A principal causa de mortes intencionais de crianças com menos de um ano e adolescentes e jovens de até 19 anos na cidade de São Paulo é a ação das polícias, seja Civil ou Militar. O índice faz parte de um estudo da Unicef (Fundo das Nações Unidas para a Infância), que integra a ONU (Organizações das Nações Unidas).

A conclusão tem como base estatísticas da SSP (Secretaria da Segurança Pública) do estado de São Paulo, chefiada pelo general João Camilo Pires de Campos neste governo de João Doria (PSDB), e leva em consideração as mortes violentas intencionais registrados na capital de 2014 a 2018. Os dados foram expostos pela diretora executiva do FBSP (Fórum Brasileiro de Segurança Pública), Samira Bueno, responsável pelo estudo, durante debate sobre letalidade policial na Faculdade de Direito da USP (Universidade de São Paulo), na quinta-feira (13/6).

As MDIP (Mortes Decorrentes de Intervenção Policial) superaram o total de homicídios dolosos (com intenção de matar) em 2016, já que as polícias mataram 119 pessoas dessa faixa etária, enquanto as mortes dolosas não cometidas por agentes da segurança pública foram 92. Ao todo, a polícia matou 580 crianças e adolescentes de 2014 a 2018, enquanto foram registradas 527 mortes dolosas no mesmo período.

Os registros de letalidade policial para crianças e adolescentes apresentou crescimento contínuo entre 2014 e 2017. Há uma queda tímida no comparativo de 2017 com 2018, de 120 para 108 casos.
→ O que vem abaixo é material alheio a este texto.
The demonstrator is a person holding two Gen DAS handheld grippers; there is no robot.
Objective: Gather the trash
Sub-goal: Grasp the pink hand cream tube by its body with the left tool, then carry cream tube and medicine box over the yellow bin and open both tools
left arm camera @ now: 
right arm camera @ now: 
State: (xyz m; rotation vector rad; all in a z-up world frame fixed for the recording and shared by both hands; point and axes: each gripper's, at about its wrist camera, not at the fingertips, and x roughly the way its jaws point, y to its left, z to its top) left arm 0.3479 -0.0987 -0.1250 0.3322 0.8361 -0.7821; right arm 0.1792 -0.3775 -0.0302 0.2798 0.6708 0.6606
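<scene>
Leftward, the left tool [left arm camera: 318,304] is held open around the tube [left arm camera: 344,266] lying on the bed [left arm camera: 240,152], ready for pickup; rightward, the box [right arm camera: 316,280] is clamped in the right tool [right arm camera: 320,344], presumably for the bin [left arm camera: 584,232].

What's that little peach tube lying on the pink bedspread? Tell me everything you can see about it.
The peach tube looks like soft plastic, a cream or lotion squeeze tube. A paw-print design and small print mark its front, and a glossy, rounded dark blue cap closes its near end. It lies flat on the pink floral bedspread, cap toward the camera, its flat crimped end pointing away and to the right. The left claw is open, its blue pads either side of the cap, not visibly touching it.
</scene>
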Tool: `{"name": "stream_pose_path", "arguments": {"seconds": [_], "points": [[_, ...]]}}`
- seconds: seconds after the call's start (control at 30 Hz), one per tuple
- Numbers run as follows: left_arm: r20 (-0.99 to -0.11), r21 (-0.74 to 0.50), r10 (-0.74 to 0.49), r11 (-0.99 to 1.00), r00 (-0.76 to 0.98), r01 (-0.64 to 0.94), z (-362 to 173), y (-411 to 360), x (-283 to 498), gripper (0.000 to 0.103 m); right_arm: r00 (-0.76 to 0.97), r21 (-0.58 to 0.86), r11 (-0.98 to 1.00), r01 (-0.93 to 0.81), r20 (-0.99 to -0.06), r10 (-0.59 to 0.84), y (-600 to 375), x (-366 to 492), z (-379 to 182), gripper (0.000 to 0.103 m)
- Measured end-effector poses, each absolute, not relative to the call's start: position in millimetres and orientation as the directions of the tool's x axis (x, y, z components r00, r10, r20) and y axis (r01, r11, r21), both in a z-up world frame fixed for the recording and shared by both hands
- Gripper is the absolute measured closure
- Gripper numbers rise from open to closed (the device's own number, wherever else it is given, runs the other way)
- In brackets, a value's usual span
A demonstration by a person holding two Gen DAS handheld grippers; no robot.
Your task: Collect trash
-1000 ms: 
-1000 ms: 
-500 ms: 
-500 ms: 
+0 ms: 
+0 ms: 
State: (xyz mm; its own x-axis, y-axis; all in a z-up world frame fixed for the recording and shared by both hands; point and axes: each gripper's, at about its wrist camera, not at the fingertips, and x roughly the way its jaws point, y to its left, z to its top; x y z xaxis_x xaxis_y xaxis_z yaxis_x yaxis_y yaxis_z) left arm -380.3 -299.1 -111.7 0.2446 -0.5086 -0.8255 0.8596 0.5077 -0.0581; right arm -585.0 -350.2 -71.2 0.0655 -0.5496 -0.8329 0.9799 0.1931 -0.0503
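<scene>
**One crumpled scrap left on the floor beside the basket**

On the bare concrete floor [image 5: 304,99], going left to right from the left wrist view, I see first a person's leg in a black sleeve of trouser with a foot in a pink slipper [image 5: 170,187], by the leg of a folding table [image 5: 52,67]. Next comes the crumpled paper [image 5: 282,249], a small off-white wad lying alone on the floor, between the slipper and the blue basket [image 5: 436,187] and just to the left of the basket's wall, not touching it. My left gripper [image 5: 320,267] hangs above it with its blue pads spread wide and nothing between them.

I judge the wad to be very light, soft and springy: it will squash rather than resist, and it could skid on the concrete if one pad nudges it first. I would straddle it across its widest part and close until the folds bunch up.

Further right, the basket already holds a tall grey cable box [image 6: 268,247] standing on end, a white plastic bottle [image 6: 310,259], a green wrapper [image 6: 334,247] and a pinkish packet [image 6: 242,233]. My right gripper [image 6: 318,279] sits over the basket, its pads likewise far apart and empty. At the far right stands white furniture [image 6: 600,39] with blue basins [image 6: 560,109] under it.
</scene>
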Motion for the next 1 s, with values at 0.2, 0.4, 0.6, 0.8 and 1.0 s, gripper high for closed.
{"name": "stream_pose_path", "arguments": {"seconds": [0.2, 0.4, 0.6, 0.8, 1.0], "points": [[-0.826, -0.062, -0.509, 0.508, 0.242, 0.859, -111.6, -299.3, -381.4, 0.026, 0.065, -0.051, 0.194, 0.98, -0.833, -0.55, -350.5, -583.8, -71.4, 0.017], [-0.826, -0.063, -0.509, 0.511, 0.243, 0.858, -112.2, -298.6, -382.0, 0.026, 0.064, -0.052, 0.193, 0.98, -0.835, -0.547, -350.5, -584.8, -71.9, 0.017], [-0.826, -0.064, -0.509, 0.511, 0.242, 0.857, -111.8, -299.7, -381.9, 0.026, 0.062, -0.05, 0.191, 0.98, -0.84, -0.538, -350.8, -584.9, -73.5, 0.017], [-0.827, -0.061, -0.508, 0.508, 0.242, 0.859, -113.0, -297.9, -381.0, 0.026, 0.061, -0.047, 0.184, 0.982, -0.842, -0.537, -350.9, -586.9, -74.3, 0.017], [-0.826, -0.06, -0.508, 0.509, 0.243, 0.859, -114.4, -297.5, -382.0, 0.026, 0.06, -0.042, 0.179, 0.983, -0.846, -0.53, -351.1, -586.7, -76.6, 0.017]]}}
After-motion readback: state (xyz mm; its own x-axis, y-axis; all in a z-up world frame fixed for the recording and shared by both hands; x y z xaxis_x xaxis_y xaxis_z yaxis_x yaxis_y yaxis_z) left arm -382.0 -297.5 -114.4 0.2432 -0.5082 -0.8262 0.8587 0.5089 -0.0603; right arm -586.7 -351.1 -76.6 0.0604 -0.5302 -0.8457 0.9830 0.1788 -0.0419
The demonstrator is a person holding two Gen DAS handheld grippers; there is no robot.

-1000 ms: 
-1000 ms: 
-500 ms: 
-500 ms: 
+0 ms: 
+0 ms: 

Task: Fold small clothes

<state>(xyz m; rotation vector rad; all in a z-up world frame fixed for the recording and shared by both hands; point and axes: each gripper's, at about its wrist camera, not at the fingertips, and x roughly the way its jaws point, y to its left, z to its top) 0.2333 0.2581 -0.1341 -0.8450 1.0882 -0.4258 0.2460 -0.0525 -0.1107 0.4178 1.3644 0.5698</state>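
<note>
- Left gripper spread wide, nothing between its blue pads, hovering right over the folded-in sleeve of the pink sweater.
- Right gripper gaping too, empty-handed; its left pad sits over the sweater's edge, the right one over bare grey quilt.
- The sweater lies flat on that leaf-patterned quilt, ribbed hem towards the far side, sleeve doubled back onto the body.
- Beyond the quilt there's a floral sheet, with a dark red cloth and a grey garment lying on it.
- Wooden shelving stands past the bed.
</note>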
Enquanto isso, os homicídios dolosos apresentam queda drástica de 48% nos últimos cinco anos, dos 145 casos ao longo de 2014 para os 75 registros feitos em 2018.

Outras três estatísticas também são levantadas no estudo, mas de impacto expressivamente menor no resultado final comparado com MDIP e homicídios dolosos: latrocínio, que é o roubo seguido de morte, (28 em cinco anos), lesão corporal seguida de morte (7 no período) e feminicídio (6 nestes anos).

Em laranja, letalidade policial; em azul, homicídios dolosos. Dados foram obtidos com a Secretaria da Segurança Pública de SP e abarcam apenas a capital

A estatística é vista com preocupação pelo advogado especialista em direitos da criança e do adolescente Ariel de Castro Alves. “[A estatística] Evidencia que os policiais militares em São Paulo estão deliberadamente exterminando adolescentes e jovens, em situações justificadas por eles como situações de legítima defesa, mas que sabemos que em grande parte são situações forjadas. A polícia, que deveria proteger, é a instituição que gera riscos à integridade física e a vida dos adolescentes e jovens”, explica.

Para o profissional, que integra o quadro de conselheiros do Condepe (Conselho Estadual de Direitos Humanos), o fato de que as investigações de mortes cometidas por policiais serem feitas por outros policiais faz com que “o corporativismo prevaleça”. “Existe também entre os policiais o comentário e a pregação nos quartéis de que ‘adolescentes não são punidos’, ou ‘que são protegidos pelo ECA’, e os PMs estão na prática matando antes de levá-los às delegacias. Além dos assassinatos, no dia a dia os adolescentes são as principais vítimas de violência policial”, argumenta Castro Alves.

Ariel explica que o registro vai na contra mão das apreensões de adolescentes e sua internação na Fundação Casa, espaço que deveria ser utilizado para ressocializar as crianças e adolescentes. E, para o futuro, seu entendimento é de piora nesse quadro.

“Provavelmente, de 2019 para frente os números de assassinatos de adolescentes e jovens devem ser ainda mais expressivos, já que os policiais foram mais estimulados a matar pelas pregações e condecorações do governador João Doria (PSDB) e do presidente Jair Bolsonaro (PSL)”, sustenta Ariel de Castro Alves.

A reportagem procurou a InPress, assessoria terceirizada da SSP, sobre os índices, mas não obteve retorno até a publicação.